-- About this task --
Find the lines of the material below that include the string "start", then copy each one.
—————
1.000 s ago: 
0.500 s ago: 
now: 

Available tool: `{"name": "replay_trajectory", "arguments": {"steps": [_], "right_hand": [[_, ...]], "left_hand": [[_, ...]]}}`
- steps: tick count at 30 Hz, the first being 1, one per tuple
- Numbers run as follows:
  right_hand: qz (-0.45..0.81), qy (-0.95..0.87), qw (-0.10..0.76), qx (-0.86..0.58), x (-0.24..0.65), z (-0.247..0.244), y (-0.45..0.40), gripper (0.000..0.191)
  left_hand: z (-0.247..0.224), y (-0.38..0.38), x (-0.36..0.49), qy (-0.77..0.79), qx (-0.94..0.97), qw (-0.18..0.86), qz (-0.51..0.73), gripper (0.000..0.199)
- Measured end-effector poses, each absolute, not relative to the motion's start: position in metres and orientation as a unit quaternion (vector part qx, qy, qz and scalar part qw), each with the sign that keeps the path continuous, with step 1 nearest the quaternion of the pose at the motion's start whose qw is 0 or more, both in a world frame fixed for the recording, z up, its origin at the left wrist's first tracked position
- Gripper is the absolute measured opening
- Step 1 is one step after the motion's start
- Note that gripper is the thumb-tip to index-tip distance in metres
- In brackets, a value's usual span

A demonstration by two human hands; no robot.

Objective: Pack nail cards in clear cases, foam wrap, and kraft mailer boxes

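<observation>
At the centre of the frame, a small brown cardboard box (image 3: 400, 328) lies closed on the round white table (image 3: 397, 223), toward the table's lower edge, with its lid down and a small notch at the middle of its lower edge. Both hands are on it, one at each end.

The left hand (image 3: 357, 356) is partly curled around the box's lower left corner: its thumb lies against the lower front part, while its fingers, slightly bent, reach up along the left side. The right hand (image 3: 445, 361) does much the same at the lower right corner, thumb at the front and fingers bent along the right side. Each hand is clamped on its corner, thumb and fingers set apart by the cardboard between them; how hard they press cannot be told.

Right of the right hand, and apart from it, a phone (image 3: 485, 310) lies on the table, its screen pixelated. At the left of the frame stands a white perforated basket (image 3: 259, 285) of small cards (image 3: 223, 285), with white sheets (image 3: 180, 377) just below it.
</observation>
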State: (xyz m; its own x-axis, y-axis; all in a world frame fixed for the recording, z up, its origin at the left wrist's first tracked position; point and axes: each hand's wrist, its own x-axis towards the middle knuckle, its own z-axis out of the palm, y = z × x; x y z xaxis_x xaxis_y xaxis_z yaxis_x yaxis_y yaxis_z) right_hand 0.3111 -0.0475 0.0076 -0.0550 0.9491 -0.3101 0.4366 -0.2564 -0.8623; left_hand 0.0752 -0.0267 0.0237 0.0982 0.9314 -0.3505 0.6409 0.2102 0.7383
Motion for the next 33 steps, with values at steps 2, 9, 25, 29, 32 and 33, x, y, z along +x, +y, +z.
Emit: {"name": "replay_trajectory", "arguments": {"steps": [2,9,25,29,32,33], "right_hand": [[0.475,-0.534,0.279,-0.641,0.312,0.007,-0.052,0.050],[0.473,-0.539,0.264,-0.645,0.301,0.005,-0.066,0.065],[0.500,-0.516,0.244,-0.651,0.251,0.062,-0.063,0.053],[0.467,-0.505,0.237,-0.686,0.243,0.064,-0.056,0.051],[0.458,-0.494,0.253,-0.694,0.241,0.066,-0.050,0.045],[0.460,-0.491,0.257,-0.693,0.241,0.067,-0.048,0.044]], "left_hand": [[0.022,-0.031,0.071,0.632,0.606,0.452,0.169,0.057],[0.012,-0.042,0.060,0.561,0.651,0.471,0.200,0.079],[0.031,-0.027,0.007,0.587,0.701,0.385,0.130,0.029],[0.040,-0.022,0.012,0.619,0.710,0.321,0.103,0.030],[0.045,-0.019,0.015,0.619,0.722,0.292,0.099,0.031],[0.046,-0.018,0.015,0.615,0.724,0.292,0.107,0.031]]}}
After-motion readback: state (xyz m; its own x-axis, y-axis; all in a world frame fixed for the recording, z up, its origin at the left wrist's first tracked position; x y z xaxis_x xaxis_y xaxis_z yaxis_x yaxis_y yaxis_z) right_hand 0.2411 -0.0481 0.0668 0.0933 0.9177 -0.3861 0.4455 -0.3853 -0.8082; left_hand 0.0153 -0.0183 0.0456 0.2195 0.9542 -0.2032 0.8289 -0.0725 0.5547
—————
-- Expected output --
- Measured end-effector poses, each absolute, not relative to the motion's start: position in metres and orientation as a unit quaternion (vector part qx, qy, qz and scalar part qw), each with the sign that keeps the path continuous, with step 1 nearest the quaternion of the pose at the motion's start whose qw is 0 or more, both in a world frame fixed for the recording, z up, its origin at the left wrist's first tracked position
- Step 1 is one step after the motion's start

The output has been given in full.